Cycle romancières portugaises : Sybille d’Agustina Bessa-Luis

Agustina Bessa-Luis – La Sybille, traduit du portugais par Françoise Debecker-Bardin – Suites, Editions Métailié, 1954, Gallimard 1982 ; Editions Métailié, Paris, 2005

Agustina Bessa-Luis est une des auteures les plus importantes de la littérature contemporaine portugaise. Le roman « La Sibylle » est considéré comme son premier chef-d’œuvre, publié pendant la dictature.

Elle poursuit, avec un rare talent, l’incursion des femmes dans la littérature portugaise et offre également une certaine vision du monde et des rapports sociaux de genre.

vignette femmes du MondeJoaquina Augusta-Quina, une adolescente inculte, doit prendre en charge la propriété à la mort de sa mère. Elle travaille dans les champs et participe aux tâches les plus rudes. Son caractère rusé et chicaneur, son sens de la répartie et son besoin de sociabilité lui valent le surnom de sibylle, du terme antique qui désignait les prophétesses, et devineresses qui rendaient des oracles, et qui par extension a pris le sens de « femme qui fait des prédictions ». Elle analyse les situations et rend, elle aussi, ses oracles, sous formes de sentences ou d’assertions, tirés de son observation assez fine de la nature humaine. Demeurée célibataire, elle prendra sous sa protection un étrange enfant avec lequel elle tissera des relations d’une rare intensité.

Ses personnages féminins sont des femmes fortes qui ne supportent pas la tutelle des hommes, et ne souhaitent pas le mariage. Les hommes sont veules, fuyants et souvent lâches parfois extrêmement cruels avec leurs femmes qui ne lâchent pas une larme et supportent stoïquement leur calvaire. Ce sont les hommes qui pleurent dans ce roman !

« Elle craignait la tutelle, l’autorité d’un homme qui la dirigerait, troublerait ses habitudes et lui ferait perdre son royaume, où elle était en même temps Cendrillon et princesse. »

D’un mari indigne, capable de toutes les cruautés, Estina, un des personnages féminins du roman, supporte tout mais elle « n’avait jamais voulu le quitter, ni abandonner son foyer pour fuir Inácio et son intolérable méchanceté »

L’auteure prend la forme du récit historiquement et géographiquement situé, mais alors que l’Histoire met en scène des héros masculins, elle dépeint une réalité toute autre. Dans ce monde qu’elle décrit, ce sont les femmes qui travaillent, qui réussissent et qui s’enrichissent. Les hommes sont volages ou s’enfuient sans prendre leurs responsabilités. Ils sont plutôt ceux qui mettent en péril la propriété et la conduisent à sa ruine. Ils voyagent et quittent la terre pour faire fortune au Brésil, le plus souvent ils en meurent.
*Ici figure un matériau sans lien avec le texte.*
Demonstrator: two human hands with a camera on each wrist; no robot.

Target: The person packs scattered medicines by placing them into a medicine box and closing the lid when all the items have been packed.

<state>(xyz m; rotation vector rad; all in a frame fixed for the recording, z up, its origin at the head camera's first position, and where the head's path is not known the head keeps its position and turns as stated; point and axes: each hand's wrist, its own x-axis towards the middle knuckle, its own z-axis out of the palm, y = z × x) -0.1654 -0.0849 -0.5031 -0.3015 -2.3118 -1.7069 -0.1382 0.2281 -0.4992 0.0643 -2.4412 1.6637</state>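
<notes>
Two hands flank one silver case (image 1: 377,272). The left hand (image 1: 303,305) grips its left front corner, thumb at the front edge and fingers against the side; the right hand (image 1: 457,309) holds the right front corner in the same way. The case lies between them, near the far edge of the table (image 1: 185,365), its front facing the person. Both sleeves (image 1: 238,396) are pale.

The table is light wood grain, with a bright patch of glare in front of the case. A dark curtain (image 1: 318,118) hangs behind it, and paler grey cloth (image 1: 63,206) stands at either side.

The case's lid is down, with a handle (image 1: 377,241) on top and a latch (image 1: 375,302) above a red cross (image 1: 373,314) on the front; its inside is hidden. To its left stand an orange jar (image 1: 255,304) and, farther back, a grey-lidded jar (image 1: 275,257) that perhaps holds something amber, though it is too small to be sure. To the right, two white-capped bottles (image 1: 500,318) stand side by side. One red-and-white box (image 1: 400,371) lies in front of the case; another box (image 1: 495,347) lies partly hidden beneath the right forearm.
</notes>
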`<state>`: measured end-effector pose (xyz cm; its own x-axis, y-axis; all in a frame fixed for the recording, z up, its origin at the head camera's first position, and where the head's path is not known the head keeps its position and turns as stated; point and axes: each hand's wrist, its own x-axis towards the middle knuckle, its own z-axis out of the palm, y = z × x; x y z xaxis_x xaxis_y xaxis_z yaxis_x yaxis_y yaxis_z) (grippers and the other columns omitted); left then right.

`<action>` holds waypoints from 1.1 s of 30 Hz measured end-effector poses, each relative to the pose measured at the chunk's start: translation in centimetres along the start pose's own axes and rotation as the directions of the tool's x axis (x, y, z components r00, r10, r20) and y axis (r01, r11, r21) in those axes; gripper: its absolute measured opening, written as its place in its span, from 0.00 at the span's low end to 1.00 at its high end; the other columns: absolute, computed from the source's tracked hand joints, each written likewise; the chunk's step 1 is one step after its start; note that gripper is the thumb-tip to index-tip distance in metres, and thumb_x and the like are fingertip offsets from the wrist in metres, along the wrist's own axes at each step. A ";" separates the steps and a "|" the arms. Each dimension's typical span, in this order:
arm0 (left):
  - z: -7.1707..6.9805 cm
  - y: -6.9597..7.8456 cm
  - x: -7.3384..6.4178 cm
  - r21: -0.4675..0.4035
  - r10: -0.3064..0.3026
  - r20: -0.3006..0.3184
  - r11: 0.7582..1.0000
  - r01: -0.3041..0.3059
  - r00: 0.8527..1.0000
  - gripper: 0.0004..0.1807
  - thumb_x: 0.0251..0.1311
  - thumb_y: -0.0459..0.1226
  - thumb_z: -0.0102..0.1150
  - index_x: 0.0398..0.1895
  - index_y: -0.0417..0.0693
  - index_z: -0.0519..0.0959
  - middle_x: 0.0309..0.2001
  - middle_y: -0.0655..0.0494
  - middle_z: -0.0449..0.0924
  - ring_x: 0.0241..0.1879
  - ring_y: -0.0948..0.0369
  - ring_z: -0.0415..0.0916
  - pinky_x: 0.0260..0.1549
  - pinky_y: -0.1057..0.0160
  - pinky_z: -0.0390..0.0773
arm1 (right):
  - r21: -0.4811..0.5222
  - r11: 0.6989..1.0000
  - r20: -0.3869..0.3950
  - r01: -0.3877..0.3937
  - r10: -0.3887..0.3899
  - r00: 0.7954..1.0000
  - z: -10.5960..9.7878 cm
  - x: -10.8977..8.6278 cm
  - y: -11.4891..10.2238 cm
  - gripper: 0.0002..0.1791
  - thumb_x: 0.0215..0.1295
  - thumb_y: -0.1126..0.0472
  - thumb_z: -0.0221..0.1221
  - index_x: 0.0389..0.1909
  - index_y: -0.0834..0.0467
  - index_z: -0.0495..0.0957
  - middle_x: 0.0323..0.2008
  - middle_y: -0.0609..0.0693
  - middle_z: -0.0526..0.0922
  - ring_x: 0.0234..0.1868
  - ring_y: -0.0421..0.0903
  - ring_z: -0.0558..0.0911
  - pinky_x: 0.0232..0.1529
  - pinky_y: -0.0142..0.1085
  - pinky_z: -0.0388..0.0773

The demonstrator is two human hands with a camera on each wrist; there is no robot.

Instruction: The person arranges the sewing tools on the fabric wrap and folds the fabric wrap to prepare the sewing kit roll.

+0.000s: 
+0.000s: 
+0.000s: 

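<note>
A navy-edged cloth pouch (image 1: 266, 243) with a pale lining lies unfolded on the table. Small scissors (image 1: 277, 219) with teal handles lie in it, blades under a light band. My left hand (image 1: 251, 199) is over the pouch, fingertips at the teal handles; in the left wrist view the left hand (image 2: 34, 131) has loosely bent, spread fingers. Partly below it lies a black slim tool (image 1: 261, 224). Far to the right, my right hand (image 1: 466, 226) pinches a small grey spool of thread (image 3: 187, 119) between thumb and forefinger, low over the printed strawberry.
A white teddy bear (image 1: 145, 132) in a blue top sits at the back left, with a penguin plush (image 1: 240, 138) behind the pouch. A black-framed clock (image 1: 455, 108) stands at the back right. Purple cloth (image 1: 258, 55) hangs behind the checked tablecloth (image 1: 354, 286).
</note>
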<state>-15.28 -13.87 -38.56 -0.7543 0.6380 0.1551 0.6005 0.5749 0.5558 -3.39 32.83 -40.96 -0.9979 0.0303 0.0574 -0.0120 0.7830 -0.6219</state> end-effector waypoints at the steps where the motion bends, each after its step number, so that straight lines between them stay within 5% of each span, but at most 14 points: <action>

Le roman s’ancre dans la terre, et les femmes sont gardiennes des traditions, de l’enracinement et de la perpétuation face à un monde qui se transforme sous les effets de l’industrialisation. Les hommes sont à la ville et constituent cette bourgeoisie qu’elle ne cesse de critiquer.

La transmission se fait de mère en fille, de femme en femme.

Il est assez curieux d’ailleurs que la virilité se fasse sous l’aspect uniquement de la beauté, dans une sorte de renversement des valeurs, puisque la beauté est d’avantage associée aux femmes.

Les hommes les plus positifs du roman sont extrêmement beaux, mais frappés d’une forme d’idiotie, en-deçà même du bien et du mal, ou inconstants. Les femmes, elles, sont d’une « nature supérieure ». Clairement, le roman, publié dans les années 50, prône l’émancipation féminine.

Si le roman se développe autour d’une supposée identité féminine, ce n’est pas sur le plan littéraire, une tentative essentialiste pour lier l’écriture et le féminin mais plutôt une réflexion sur le genre socialement construit. Mais, les personnages sont fortement influencés par leurs nerfs, leur sang, leur tempérament et leur héritage génétique. Quina suit son instinct de paysanne. On est loin cependant de l’analyse sociologique et le progrès n’est pas le bienvenu. Elle refusera longtemps que l’électricité soit installée dans ses domaines, il faudra attendre la génération suivante, avec Germa, pour que les nouvelles théories agronomiques puissent être expérimentées.

Un livre très dense, une écriture foisonnante de descriptions, de commentaires psychologiques ou de digressions de toutes sortes qui ne rendent pas toujours la lecture aisée. La narration aurait besoin  d’être resserrée car c’est parfois un peu touffu et on s’y perd. Mais à la lecture, nous savons pertinemment que nous assistons à quelque chose. Et l’émotion finit par gagner.